May 27, 2016

On May 26, 2016, the United States Court of Appeals for the Eleventh Circuit issued a significant decision, in SEC v. Graham, No. 14-13562 (11th Cir. May 26, 2016), holding that the Securities and Exchange Commission's claims for disgorgement and declaratory relief are subject to the five year statute of limitations set forth in 28 U.S.C. § 2462. 

The decision is important to participants in the securities industry because the SEC often seeks disgorgement going back more than five years, and has long taken the position that such claims are not subject to a limitations period.  Now, claims for disgorgement, declaratory relief, and penalties are subject to the same five year statute of limitations.  Coupled with the IRS's recent decision that SEC claims for disgorgement in settlements are not tax deductible because they are punitive, IRS Memorandum, No. 201619008 (May 6, 2016), and the Supreme Court's unanimous decision applying § 2462 to civil money penalties, Gabelli v. SEC, 133 S. Ct. 1216 (2013), Graham provides strong support for other jurisdictions to hold the SEC to the strictures of § 2462.

In January 2013, the SEC brought a civil enforcement action, in the Southern District of Florida, alleging that defendants had violated federal securities laws between November 2004 and July 2008.  Slip op. at 3.  As relief, the Commission sought (1) a declaration that defendants violated the securities laws; (2) disgorgement of all profits, with prejudgment interest, from the allegedly improper conduct; and (3) a permanent injunction from future securities law violations.  Id.

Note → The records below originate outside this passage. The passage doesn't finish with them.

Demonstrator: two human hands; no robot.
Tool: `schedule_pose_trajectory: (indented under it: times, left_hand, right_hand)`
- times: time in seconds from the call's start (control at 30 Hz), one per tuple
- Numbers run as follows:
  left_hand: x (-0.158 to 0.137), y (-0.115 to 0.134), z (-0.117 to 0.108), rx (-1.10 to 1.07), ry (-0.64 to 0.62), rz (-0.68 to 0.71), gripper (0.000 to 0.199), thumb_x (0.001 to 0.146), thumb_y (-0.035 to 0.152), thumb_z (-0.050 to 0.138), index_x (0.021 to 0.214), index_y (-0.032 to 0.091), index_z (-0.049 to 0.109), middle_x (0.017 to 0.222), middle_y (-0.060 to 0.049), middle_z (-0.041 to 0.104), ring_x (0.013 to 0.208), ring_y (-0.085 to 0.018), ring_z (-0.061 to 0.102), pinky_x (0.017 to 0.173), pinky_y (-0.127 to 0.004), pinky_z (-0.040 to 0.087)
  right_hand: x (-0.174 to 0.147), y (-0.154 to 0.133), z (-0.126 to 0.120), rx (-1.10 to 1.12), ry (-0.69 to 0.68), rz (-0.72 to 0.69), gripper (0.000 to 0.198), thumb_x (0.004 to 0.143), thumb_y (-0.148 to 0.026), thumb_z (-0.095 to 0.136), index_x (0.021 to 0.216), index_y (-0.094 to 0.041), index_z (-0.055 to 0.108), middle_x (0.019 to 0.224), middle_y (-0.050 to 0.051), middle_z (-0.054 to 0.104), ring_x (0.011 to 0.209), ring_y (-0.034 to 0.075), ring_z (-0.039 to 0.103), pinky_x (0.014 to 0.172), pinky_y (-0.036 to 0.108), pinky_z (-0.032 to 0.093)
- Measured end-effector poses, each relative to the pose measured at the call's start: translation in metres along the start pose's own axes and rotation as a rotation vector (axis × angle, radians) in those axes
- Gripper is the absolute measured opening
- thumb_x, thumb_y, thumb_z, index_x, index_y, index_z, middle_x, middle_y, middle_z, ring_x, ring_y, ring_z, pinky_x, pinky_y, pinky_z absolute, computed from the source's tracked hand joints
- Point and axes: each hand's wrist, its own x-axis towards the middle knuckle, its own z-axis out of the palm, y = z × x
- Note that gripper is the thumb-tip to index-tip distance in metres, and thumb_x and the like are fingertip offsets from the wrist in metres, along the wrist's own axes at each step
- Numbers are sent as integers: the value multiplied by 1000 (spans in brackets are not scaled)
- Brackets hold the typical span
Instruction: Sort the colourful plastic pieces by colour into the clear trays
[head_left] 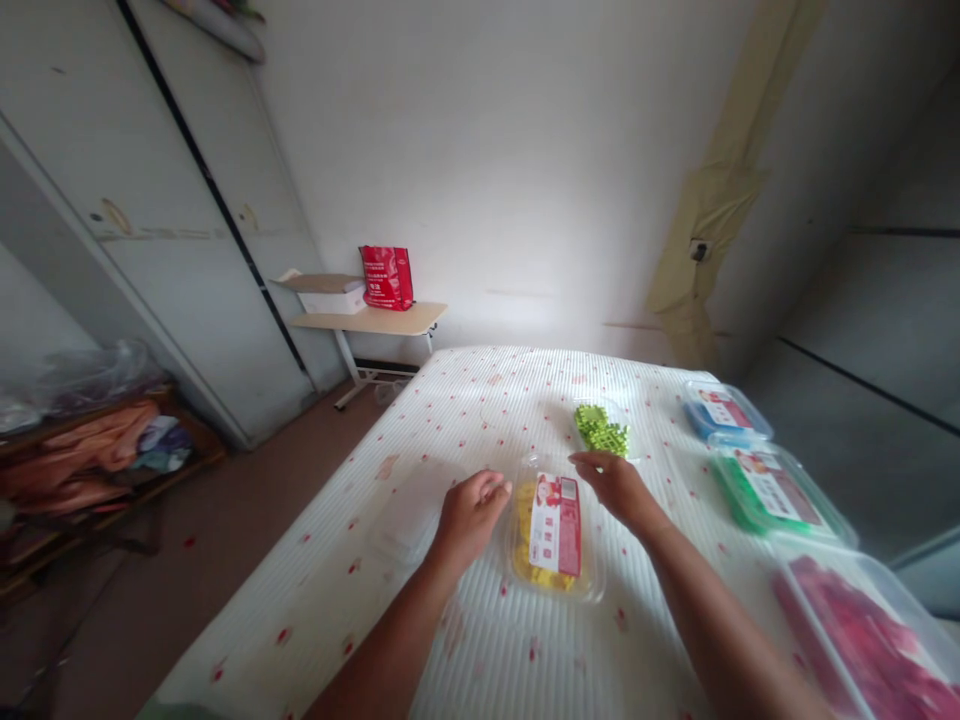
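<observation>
In the head view, a clear plastic container (525,545) with yellow pieces inside and a red-and-white label lies before me. My left hand (472,508) is beside its left edge, fingers loosely curled with a gap to the thumb. At the far right corner, my right hand (613,482) has its fingertips together on the rim; the exact grip is partly hidden. Just beyond that hand stands a clear tray of green pieces (600,430). Left of my left hand lies an empty-looking clear plastic tray or lid (405,510).
Along the right side of the covered table (465,400) sit a blue-filled container (726,410), a green-filled container (784,492) and a container of dark pink pieces (862,640). A side table (390,318) against the wall bears a red bag (387,278) and a box (334,297).
</observation>
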Motion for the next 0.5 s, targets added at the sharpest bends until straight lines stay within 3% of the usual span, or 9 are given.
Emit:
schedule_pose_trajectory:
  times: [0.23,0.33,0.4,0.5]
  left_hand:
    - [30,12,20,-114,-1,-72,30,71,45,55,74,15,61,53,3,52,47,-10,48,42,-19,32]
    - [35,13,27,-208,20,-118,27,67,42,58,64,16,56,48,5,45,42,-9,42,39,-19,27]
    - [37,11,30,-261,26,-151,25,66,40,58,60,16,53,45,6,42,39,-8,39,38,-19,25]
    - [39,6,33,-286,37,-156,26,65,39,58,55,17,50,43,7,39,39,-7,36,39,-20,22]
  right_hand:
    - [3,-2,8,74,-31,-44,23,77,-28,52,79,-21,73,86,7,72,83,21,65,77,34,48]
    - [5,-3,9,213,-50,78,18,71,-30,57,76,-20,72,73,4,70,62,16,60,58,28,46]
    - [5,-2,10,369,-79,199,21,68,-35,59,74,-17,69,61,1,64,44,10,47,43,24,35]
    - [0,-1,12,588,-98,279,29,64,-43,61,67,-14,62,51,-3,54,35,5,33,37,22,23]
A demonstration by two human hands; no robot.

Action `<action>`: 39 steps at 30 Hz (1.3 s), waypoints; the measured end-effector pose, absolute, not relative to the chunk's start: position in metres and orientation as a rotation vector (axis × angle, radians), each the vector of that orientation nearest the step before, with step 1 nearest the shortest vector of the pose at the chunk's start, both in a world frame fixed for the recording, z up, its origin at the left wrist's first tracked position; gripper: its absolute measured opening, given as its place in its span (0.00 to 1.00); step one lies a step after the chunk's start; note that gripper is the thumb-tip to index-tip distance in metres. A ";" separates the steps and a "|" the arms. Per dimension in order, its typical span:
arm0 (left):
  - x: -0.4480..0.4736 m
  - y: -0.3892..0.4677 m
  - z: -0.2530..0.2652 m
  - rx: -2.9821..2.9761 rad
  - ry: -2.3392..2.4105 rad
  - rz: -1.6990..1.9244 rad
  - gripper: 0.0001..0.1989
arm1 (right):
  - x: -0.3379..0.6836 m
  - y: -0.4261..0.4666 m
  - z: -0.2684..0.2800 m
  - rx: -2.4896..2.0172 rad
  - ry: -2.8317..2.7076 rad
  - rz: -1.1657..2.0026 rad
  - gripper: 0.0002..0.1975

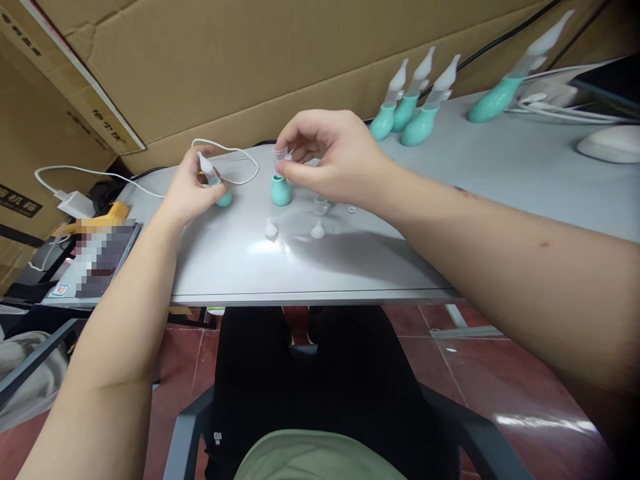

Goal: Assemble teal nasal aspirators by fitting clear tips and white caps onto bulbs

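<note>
My left hand [187, 187] is closed around a bulb nasal aspirator [225, 198] with a teal bulb and a white tip pointing up. Between the thumb and fingers of my right hand [335, 153] is a small transparent plastic chamber [281, 155]. Directly below it, a teal bulb [281, 192] stands upright on the table, its mouth open at the top; whether the two touch I cannot tell. Two white nozzle tips, one at the left [271, 230] and one at the right [318, 230], stand nearer the table's front edge. Another transparent chamber [321, 205] and a small white ring [351, 210] lie under my right wrist.
Several assembled aspirators [420, 127] stand or lean at the back right, one [497, 99] farther right. A white mouse [610, 143] and cables are at the right edge. On the left are a white charger [77, 204], a yellow tool [117, 212] and a blurred-out device [107, 260].
</note>
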State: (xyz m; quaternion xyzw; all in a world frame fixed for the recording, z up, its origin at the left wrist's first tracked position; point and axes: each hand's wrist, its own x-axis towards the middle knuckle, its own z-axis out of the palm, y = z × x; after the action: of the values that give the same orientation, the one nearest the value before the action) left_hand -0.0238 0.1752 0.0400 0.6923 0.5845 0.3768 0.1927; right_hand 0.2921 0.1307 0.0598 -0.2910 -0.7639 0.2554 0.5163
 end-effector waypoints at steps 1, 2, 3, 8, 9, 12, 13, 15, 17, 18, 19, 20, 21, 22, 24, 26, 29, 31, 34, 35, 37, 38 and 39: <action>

The district court found that the SEC's claims were time barred under § 2462, which prohibits any action "for the enforcement of any civil fine, penalty, or forfeiture" if brought more than five years from the date the claim first accrued.  Id. at 4. 

On appeal, the Eleventh Circuit affirmed in substantial part.  The court squarely held that § 2462 applies to declaratory relief because it is backward looking and punitive, and to disgorgement because it is synonymous with forfeiture.  Id. at 9-14.  In so holding, the court expressly rejected the SEC's argument that declaratory relief was necessary to obtain other remedies.  Id. at 10-11.  The court also explained that it was "loath to adopt" the SEC's "technical definition" of disgorgement, "because § 2462 applies to a wide variety of agency actions and contexts."  Id. at 13-14.  Although the court held that circuit precedent "foreclose[d] the argument that § 2462 applies to injunctions" per se, it noted that an "obey-the-law" injunction barring future securities-law violations may be unenforceable.  Id. at 5, 9 n.2.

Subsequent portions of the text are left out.